Photo: Monica Jane Frisell

Choosing What to Play

There are 16 performances on Music Is, most of them hovering in the two-to-three minute range. The ones you know well sit comfortably beside brand new songs. Frisell chose them after a long audition process, live. “My plan for making this recording was NOT to have a plan. I played at The Stone [the storied Lower East Side Manhattan music space that just closed and moved to The New School] for six nights just prior to the recording. Every night I’d go in with music I hadn’t played in a long time. I didn’t want to play what I knew was going to work. I tried to keep myself on the edge of not knowing what I was doing all week.

“So, going into the studio, I was trying to continue that frame of mind. I had this huge pile of music — new things, things I hadn’t played in a long time. One thing led to another. Any overdubs just happened in that moment. We mixed things as we went along. Every song was completely finished before we tried another one.

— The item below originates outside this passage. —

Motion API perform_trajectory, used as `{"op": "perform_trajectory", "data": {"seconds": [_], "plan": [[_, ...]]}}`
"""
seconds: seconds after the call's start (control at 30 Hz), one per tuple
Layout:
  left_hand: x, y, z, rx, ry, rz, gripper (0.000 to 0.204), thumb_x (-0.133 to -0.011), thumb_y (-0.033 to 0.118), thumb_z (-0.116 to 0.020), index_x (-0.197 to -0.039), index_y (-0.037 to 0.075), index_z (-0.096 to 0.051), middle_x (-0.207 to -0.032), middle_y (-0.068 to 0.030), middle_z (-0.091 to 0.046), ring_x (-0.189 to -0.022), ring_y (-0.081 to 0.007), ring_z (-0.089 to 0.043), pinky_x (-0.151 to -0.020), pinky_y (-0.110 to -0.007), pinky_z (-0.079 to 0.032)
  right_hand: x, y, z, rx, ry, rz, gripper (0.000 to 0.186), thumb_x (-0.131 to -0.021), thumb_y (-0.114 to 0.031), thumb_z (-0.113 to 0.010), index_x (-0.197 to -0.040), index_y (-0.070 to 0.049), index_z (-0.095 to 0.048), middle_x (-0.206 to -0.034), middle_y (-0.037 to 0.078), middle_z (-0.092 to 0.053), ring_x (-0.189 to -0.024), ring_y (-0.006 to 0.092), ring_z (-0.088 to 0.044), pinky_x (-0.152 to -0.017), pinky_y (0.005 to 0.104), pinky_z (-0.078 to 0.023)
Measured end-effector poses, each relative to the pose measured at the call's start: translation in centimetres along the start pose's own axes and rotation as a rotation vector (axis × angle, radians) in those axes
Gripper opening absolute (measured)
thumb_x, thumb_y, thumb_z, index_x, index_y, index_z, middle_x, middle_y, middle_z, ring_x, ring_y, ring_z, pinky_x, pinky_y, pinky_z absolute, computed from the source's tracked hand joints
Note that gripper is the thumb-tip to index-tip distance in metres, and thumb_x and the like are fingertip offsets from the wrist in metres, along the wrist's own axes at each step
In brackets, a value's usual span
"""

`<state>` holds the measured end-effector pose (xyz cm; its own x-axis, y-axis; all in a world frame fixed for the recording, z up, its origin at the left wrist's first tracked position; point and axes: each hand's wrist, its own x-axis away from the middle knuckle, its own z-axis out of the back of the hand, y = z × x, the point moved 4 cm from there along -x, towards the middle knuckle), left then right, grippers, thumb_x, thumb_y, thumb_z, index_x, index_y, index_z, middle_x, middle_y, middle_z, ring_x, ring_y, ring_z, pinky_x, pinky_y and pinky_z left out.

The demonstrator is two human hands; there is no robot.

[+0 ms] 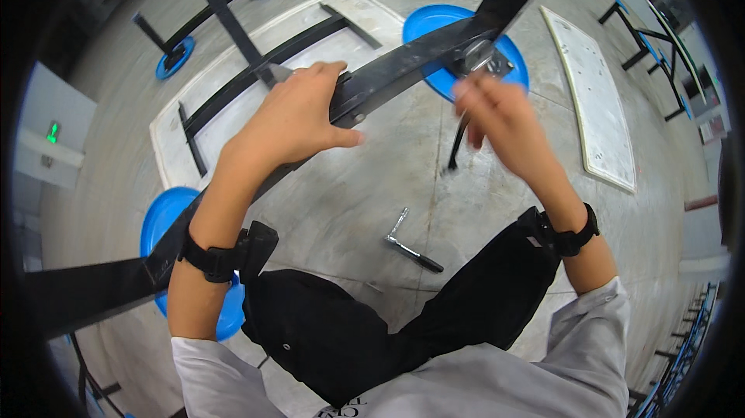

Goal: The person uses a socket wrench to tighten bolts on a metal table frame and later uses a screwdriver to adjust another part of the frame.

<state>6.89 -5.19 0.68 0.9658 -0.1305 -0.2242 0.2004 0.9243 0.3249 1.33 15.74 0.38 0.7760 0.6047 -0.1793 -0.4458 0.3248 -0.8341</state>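
My left hand (299,119) rests over a black metal beam (380,80), fingers curled onto its far side and thumb out along the near side, close to a small bolt (358,117). My right hand (497,111), blurred, is closed around a wrench-like tool (458,146) with a dark end hanging down, below a metal bracket (485,57) on the beam. A round blue seat (425,24) lies under that junction. Another blue seat (167,208) is under the beam at the left. A socket wrench (415,251) with a black handle lies on the floor between my knees.
A white board (174,131) with black bars lies at upper left, a second board (590,100) at right. Frames with blue seats (178,57) stand at upper left, others (652,49) at upper right. Stacked frames (683,340) are at lower right. A wall (62,100) is at left.
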Motion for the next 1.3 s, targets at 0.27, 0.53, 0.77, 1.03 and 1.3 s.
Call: {"op": "perform_trajectory", "data": {"seconds": [0.27, 0.53, 0.77, 1.03, 1.3], "plan": [[0.2, -0.1, -0.8, -0.177, 0.016, 0.174, 0.050, -0.058, 0.024, -0.071, -0.100, 0.002, -0.054, -0.094, -0.0156, -0.057, -0.091, -0.0323, -0.055, -0.080, -0.039, -0.044, 3.2, 21.3, -13.2, 0.754, -1.150, -0.288, 0.024, -0.077, -0.012, -0.045, -0.084, 0.006, -0.060, -0.079, 0.022, -0.061, -0.065, 0.0304, -0.062, -0.056, 0.0409, -0.049], [-0.8, -1.2, -0.9, -0.103, -0.037, 0.126, 0.045, -0.055, 0.020, -0.070, -0.088, -0.007, -0.058, -0.085, -0.0213, -0.058, -0.083, -0.0358, -0.056, -0.078, -0.037, -0.045, 3.6, 25.6, -15.3, 0.715, -1.081, -0.002, 0.030, -0.078, -0.024, -0.052, -0.088, 0.003, -0.059, -0.081, 0.021, -0.062, -0.075, 0.0367, -0.060, -0.069, 0.0428, -0.047], [-0.6, -2.1, -0.7, -0.170, -0.075, 0.146, 0.054, -0.048, 0.022, -0.071, -0.091, -0.008, -0.060, -0.085, -0.0233, -0.060, -0.079, -0.0349, -0.058, -0.076, -0.035, -0.047, -1.7, 5.7, -8.8, 0.367, -0.707, 0.116, 0.030, -0.084, -0.027, -0.054, -0.088, 0.002, -0.059, -0.072, 0.013, -0.061, -0.066, 0.0230, -0.059, -0.061, 0.0318, -0.047], [-1.6, -1.8, -1.0, -0.180, -0.027, 0.136, 0.055, -0.044, 0.023, -0.070, -0.089, -0.007, -0.061, -0.081, -0.0216, -0.060, -0.077, -0.0342, -0.060, -0.073, -0.036, -0.048, -2.6, 1.2, -8.0, -0.269, -0.298, -0.333, 0.039, -0.089, -0.033, -0.049, -0.090, 0.006, -0.057, -0.073, 0.009, -0.060, -0.061, 0.0115, -0.058, -0.053, 0.0212, -0.046], [-1.6, -2.1, -0.7, -0.121, 0.024, 0.103, 0.049, -0.043, 0.022, -0.069, -0.083, -0.006, -0.061, -0.074, -0.0210, -0.060, -0.071, -0.0346, -0.060, -0.069, -0.037, -0.049, -2.0, 2.3, -11.6, -0.689, 0.048, -0.279, 0.031, -0.087, -0.024, -0.052, -0.082, 0.006, -0.057, -0.069, 0.011, -0.059, -0.056, 0.0132, -0.057, -0.049, 0.0233, -0.046]]}}
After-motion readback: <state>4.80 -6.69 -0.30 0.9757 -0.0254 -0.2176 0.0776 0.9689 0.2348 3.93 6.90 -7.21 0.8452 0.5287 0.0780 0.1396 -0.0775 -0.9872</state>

I would play, then we mixed that tune before moving on.”

So we get “In Line”, the title track from Frisell’s first ECM recording from 1982, and it sounds daring and gorgeous here, with bobbing guitars that create a strange, experimental web of sound, over which the melody cascades gently. We also get vintage mid-career Frisell, such as “Monica Jane” from This Land. This is a long performance, over five minutes, and it pulls part the melody as we know it from the original, stretching it out and making it more mysterious. There are also new tunes, such as “Change in the Air”, which teases our ears with a guitar pattern that suggests Paul Simon’s “Sound of Silence” but then moves off in a distinctly Frisell-ian direction.

On each performance, of course, “Frisell-ian” is the adjective that suggests itself. At this point in his career, Bill Frisell has become a brand unto himself. And here, finally, his aloneness makes it all sound perfect.

“A guitar player is supposed to be able to play something by himself,” Frisell says, almost apologetically. “Slowly, slowly over the years, I got more and more okay with it. But it still doesn’t come easily, though it’s way better now.

“I can finally lose myself in the music.”